E poi ci sono le chat di Whatsapp; quelle di una coppia che è felice per la nascita di un bambino, che sono stati diffusi da Quarto Grado: «Amore mio, non ti fanno entrare – scrive Rosa al marito – ma io sono tranquilla ora. Guarda Whatsapp che dopo ti mando la foto dell’amore nostro». Moses riceverà anche un mesaggio di quella che dovrebbe essere un’infermiera la quale scrive «sua moglie ha partorito, un bimbo di 3 chili e 250 grammi. Tra poco la faccio chiamare. Parto naturale, nessun punto». Rosa avrebbe dato anche le indicazioni al marito di pubblicare un post sui social subito dopo la nascita del bimbo: «quando nasce, pubblica questo: ‘dopo tanta attesa il nostro miracolo è arrivato! Mamma e papà ti amano, benvenuto piccolo Ansel’». Rosa aveva anche inviato a Moses una foto di un neonato accompagnata dal messaggio «Amore, Anselmo dorme”.

messaggi rosa vespa

Ma il 21 gennaio arriva in poco tempo e quel giorno, lei avrebbe dovuto riportare quel figlio a casa. Entra nella clinica intorno alle 17, fa su e giù fino alle 18.30. Lui entra, aspetta in sala d’attesa con un ovetto pronto a portare a casa il suo bambino. Lei esce da una stanza con Sofia in braccio, lui la invita a deporla nel porte enfant ma Rosa, continua a tenere la piccola in braccio, coprendola. Poi entrano in auto e si dirigono verso la festa organizzata in quell’appartamento di Castrolibero dove, da lì a poco sarebbe arrivata la Polizia a smascherare tutto e a riprendere la neonata per riportarla tra le braccia di una madre disperata.

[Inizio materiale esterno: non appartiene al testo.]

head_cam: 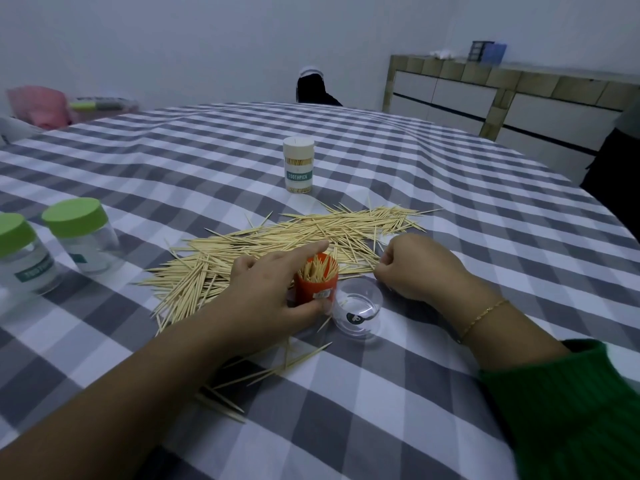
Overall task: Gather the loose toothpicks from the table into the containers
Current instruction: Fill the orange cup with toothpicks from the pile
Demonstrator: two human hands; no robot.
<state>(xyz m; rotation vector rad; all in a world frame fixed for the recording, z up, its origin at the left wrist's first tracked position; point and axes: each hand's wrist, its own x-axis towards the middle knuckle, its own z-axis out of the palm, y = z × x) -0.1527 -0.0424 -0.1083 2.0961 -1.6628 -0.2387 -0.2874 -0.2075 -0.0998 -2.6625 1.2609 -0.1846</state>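
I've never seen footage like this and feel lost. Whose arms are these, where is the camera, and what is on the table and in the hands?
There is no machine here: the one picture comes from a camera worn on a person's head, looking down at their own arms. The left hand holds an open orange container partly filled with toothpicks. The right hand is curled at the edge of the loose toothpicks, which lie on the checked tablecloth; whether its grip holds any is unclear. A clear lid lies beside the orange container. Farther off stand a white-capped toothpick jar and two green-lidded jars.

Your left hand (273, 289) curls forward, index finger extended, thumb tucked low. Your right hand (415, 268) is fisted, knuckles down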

E la prigione di bugie di Rosa si sbriciola come un castello di sabbia. I magistrati che hanno sentito Moses non hanno alcun motivo per ritenere che non possa tornare libero anche se si attende di capire se la sua posizione sarà archiviata. Per Rosa invece, l’avvocato che la difende, ha chiesto l’ingresso di un medico che avrebbe anche competenze di natura psichiatrica.